Alexander McQueen and Isabella Blow by David LaChapelle, 1996 © David LaChapelle Courtesy Fred Torres Collaborations

Our gayness, weirdly, is also the reason we’re at the gallery in the first place. We’re here to see the NPG’s Speak its Name! display; photographic portraits of a selection of out-and-proud celebrities, accompanied by inspirational quotes about coming out as gay or bi. The kind of thing irritating people share on Facebook as a substitute for having an opinion.

Managing to tear ourselves away from walls and walls of TILFs (Tudors I’d… you know the rest), we arrive at the recently more Angela Eagle-ish part of the gallery. Eagle, the second ever British MP to come out as lesbian, occupies a wall in the NPG, along with Will Young, Tom Daley, Jackie Kay, Ben Whishaw, Saffron Burrows and Alexander McQueen.

Speak its Name!, referring to what was described by Oscar Wilde’s lover Lord Alfred Douglas as “the love that dare not speak its name”, commemorates 50 years (in 2017) since the partial decriminalisation of male homosexuality in England and Wales.

“Exhibition” is maybe a grandiose term for a little queer wall in an old building full, for the most part, of paintings of probably bigoted straight white guys who are turning like skeletal rotisserie chickens in their graves at the thought of their portraits inhabiting the same space as known homosexual diver Tom Daley.


Tom Daley By Bettina von Zwehl, 2010 © Bettina von Zwehl

When you’re gay, or LBTQ, you make little pilgrimages to “exhibitions” like this. You probably don’t expect anything mind-blowing or world-changing, but you appreciate the effort. Unless you’re one of those “fuck The Establishment and literally everything to do with it” queers. In which case, fair. Don’t come to this exhibition. You’ll hate it. But you probably know that already.

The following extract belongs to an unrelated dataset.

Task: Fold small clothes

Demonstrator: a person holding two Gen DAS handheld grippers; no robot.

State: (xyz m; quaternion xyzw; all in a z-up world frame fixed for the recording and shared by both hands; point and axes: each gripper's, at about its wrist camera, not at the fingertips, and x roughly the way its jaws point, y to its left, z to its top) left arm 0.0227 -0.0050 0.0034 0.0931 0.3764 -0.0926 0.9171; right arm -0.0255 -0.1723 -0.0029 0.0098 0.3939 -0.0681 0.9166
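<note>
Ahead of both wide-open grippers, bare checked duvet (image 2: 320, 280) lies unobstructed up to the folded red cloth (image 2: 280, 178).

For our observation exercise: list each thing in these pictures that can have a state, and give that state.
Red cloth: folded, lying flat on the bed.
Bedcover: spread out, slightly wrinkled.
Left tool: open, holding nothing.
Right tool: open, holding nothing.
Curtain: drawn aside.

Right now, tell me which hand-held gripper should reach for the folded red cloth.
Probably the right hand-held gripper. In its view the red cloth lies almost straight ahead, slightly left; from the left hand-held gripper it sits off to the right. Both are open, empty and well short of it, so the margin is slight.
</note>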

But I think I like having Tudors and known homosexuals in the same hallowed space. Of course, Angela Eagle et al aren’t the NPG’s first queer inhabitants. Being non-hetero, you see, isn’t a modern invention. From David Hockney to Radclyffe Hall, the NPG’s collection is not entirely devoid of Gay. But sometimes context is important. Albeit one rather tiny wall dedicated to the bravery of coming out is – I hate to say it – sort of heart-warming.


Angela Eagle by Victoria Carew Hunt, 1998 © Victoria Carew Hunt / National Portrait Gallery, London

Plus, look at Eagle up there on the “yay for gay” wall. All smiley like that whole “running for Labour leader and getting called a treacherous dyke by zealots” thing never happened.

I can’t say I feel particularly inspired. The quotes are mostly the usual “coming out was scary”-type fare, which people like me have read, lived and continue to live almost every day. This is all quite mundane to queers, but you can pretty much guarantee that some straight visitors to the NPG will be scandalised by Speak its Name! And I guess that’s the whole point.

Eleanor Margolis is a freelance journalist, whose "Lez Miserable" column appears weekly on the New Statesman website.